School Bullying

Q: Help! Ever since coming out as genderqueer, I am getting bullied at school.  I know my parents would never support me either.  My brother is also trans, and we are both hurting.  We are allowed to go into the boys bathroom, but are harassed every time we try.  They are threatening us, and ever since coming out I just feel lonely.  Please help.  -ST

 

A: Dear ST,

I am so sorry you are hurting so much.  It is not fair how hard this can be for so many people.  I am constantly shocked how much energy is put into traumatizing people who are seen as “different.” I think the best way to combat the constant negative affects of the people at school and at home, is to aggressively focus on wherever you can find support.

 

It can be really difficult to look beyond the harassment at school and at home and try to find individuals or spaces that do support you.  But I think this is the best, and sometimes only, thing that you can do.  The good news is that there is SO MUCH support out there! We at Out Maine are always here for you, and are only a phone call or email away.  We have a youth group too, if you are in the Rockland area, but we also understand that it can be difficult for young people who do not have supportive parents to get there.  If it is possible, we are always at 63 Park St in Rockland on Wednesdays from 3-5.

 

Not knowing where you live or what school you might go to, the following resources may or may not be helpful.  Oceanside High School has a brand new Gay/Straight/Trans Alliance that meets on the first and third Wednesday of the month.  Hannah Fasey, the freshman advocate as well as the New Hope For Women advocate, is also at Oceanside every day, and is a wonderful person to talk to one-on-one.
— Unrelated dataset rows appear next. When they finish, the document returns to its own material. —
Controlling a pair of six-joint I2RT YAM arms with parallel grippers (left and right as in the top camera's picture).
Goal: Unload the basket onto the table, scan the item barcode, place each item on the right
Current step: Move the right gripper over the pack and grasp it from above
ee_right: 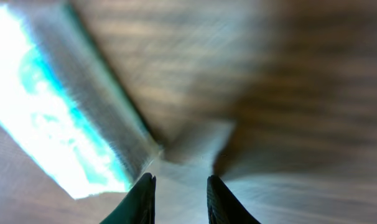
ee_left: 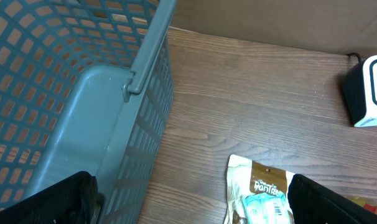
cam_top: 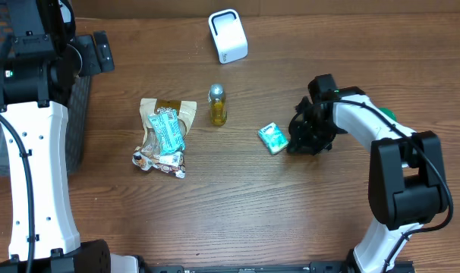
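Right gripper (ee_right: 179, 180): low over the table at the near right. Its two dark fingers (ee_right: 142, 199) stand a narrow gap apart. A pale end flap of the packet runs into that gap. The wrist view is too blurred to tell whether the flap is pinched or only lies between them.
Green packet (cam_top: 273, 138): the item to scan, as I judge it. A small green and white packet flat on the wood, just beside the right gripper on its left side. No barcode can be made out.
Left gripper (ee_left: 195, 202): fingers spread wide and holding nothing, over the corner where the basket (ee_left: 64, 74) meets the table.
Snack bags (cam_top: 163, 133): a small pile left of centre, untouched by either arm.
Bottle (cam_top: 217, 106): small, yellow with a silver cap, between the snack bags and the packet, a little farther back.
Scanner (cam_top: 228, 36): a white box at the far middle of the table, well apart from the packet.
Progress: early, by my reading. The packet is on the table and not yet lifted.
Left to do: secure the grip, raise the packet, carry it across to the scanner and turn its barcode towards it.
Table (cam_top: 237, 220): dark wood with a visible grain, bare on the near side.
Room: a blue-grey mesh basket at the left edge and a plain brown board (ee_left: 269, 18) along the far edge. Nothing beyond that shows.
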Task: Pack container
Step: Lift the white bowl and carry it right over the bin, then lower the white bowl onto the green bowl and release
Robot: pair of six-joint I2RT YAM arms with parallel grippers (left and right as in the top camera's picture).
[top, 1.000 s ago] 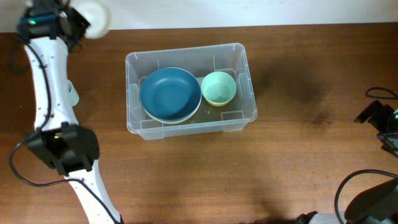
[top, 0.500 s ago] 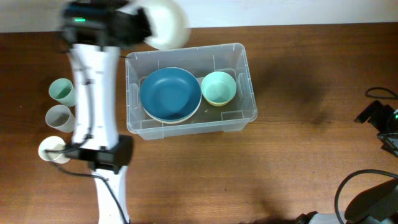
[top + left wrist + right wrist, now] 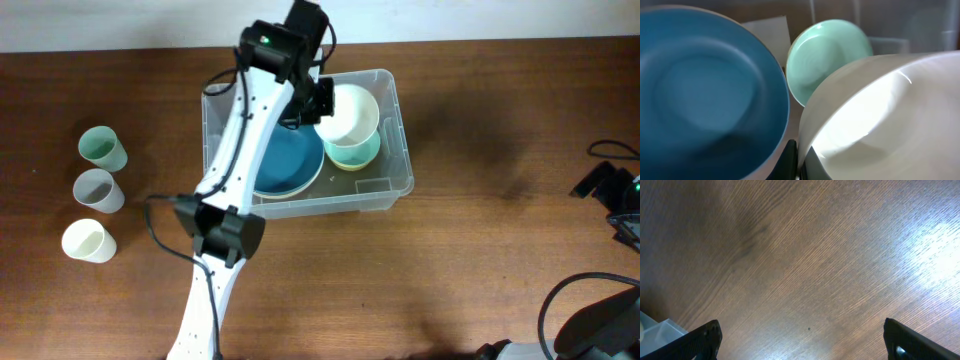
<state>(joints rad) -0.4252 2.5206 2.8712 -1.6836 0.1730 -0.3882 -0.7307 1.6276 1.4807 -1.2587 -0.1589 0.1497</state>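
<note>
table (image 3: 480,250): brown wood | bin (image 3: 398,150): clear, sits mid-table toward the back | blue bowl (image 3: 290,165): inside it | left claw (image 3: 318,100): clamped on a white bowl (image 3: 348,110), hanging right over the green bowl (image 3: 358,152) in the bin | right claw (image 3: 802,340): wide open above bare wood, well away | three cups (image 3: 95,190): lined up out left

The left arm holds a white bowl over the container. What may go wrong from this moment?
1. The white bowl hangs over the green bowl; released from here, it may strike it or land tilted on its rim.
2. The left gripper seems to pinch only the white bowl's edge, so it might slip.
3. The blue bowl beside it takes much of the container, leaving little free floor.
</note>
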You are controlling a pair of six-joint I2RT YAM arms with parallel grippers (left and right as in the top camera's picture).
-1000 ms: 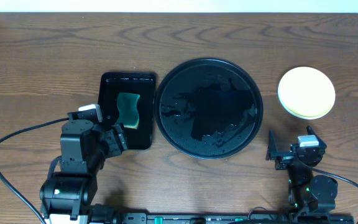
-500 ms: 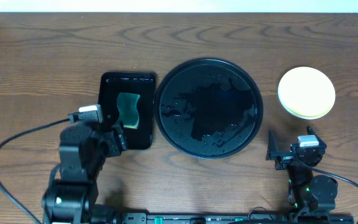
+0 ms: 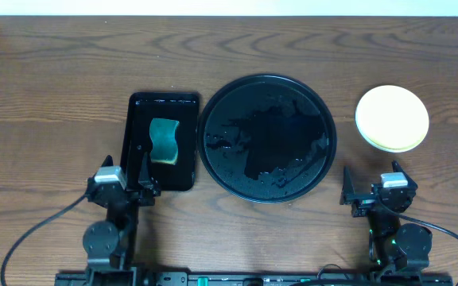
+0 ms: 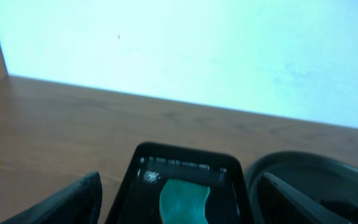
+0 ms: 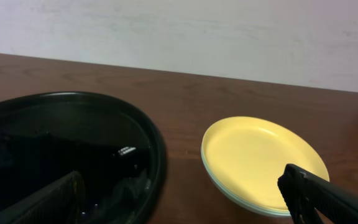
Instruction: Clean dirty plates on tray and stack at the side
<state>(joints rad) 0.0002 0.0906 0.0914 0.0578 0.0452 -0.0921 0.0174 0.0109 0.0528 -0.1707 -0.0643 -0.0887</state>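
The left gripper (image 3: 124, 184) sits at the near edge of the table, jaws apart and holding nothing. Just ahead of it lies the small rectangular black tray (image 3: 137, 103) with the green sponge (image 3: 164, 141) in it. To the right, the round black tray (image 3: 267, 77) carries only a wet film and no plate. Farther right, the plates (image 3: 392, 117) rest on bare tabletop (image 3: 54, 95), apart from the tray, stacked with the pale yellow one on top and a mint-blue rim showing beneath. The right gripper (image 3: 370, 189) is also spread and empty. The stack lies ahead of it and slightly to its right. Being round, the stack offers no long axis. The right arm is clearly the nearer one. The task looks finished.
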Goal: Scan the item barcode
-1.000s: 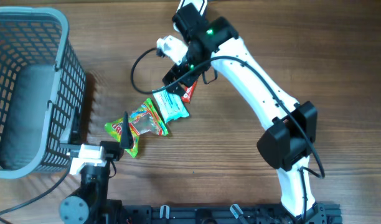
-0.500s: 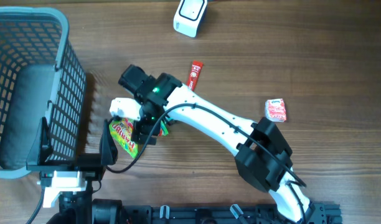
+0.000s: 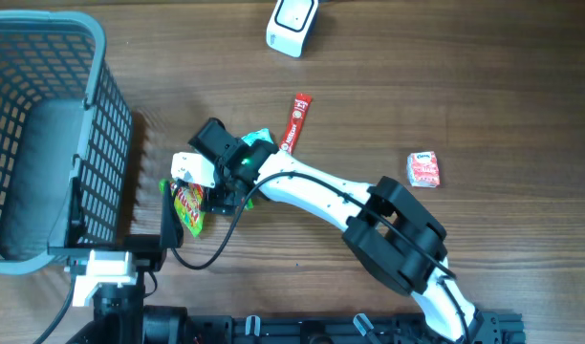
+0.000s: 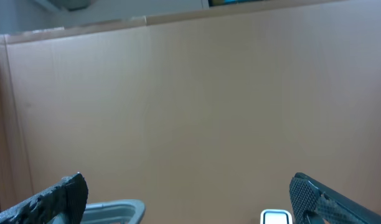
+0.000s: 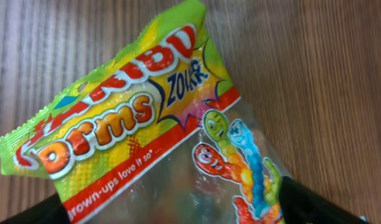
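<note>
having swung across from the table's far side, the right gripper (image 3: pixel 214 183) hovers wide open and empty just above the gummy worm bag (image 3: pixel 188 206), which lies flat with its long axis slanting across the fingers, while the left gripper (image 3: pixel 168 220) gapes idle alongside.

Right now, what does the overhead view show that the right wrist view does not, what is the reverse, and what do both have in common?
Only overhead: the grey mesh basket, the white barcode scanner, the red stick sachet, the small red packet, and a teal packet partly under the right arm. Only right wrist: the print on the gummy worms bag, with cartoon worms and "grown-ups love it so". Both: that bag lying on the wooden table.
</note>
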You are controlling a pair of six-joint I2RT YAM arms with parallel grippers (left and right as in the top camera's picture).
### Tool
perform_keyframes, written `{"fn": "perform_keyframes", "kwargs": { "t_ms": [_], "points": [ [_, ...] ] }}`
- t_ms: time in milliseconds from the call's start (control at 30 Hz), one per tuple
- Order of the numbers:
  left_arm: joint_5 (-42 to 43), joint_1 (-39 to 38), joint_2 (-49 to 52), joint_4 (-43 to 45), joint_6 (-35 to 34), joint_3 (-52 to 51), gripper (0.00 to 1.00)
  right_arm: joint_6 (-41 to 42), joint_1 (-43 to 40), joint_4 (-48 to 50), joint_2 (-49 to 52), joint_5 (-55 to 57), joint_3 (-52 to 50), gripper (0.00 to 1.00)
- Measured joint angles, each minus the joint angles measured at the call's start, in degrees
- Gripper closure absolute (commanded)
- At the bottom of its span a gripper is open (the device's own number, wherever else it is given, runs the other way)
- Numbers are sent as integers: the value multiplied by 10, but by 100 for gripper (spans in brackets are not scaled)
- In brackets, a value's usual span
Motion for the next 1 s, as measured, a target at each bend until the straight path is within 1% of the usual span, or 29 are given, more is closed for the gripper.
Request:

The guidance counselors at your school can also be good resources.

 

Two important numbers to have on hand are: The Trans Lifeline at 877-565-8860, and the LGBTQ Youth Talkline at 1-800-246-PRIDE.  I suggest saving these in your phone under a code name that only you know, in case your parents ever take your phone.

 

Are there specific ways you and your brother could support each other more? Can you go on walks together to just have space to talk more? Have lunch together? Go to the gym together? Do an activity that just the two of you do?  Can the two of you combine forces to strategize ways to stand up to bullies at school, talk to guidance counselors, teachers, or even parents if you wanted to?

 

It is great that the school administration is supporting you in using the bathrooms of your choice.  However, if the school culture is too threatening, the school's support doesn't help much.  Unfortunately, when we are targeted and harassed, it is important to pick our battles.  Too often, we have to balance out our safety and our comfort with what we know to be healthiest for us.  If it is not safe for you to use the boys bathrooms, it might be best to wait until your peers become more understanding until this is a safe option for you.  Only you can make this decision.  Do you have any non-trans male friends who might go into the bathrooms with you? Any teachers who might accompany you?  Could you (maybe with the help of Out Maine or any other supportive adult) talk to the school administration about this issue?  If they have supported you in using the boys bathroom, maybe they would support some school-wide education around trans and queer issues, or a policy of providing an adult to monitor the bathrooms and hallways for bullying.

 

Please know you are not alone.  Countless genderqueer and trans kids are trying to figure out the best way to address these exact issues and this exact moment.  Reach out to us at OutMaine as often as you need, call the hotlines, and seek out and hold tight to the people who do see and support you.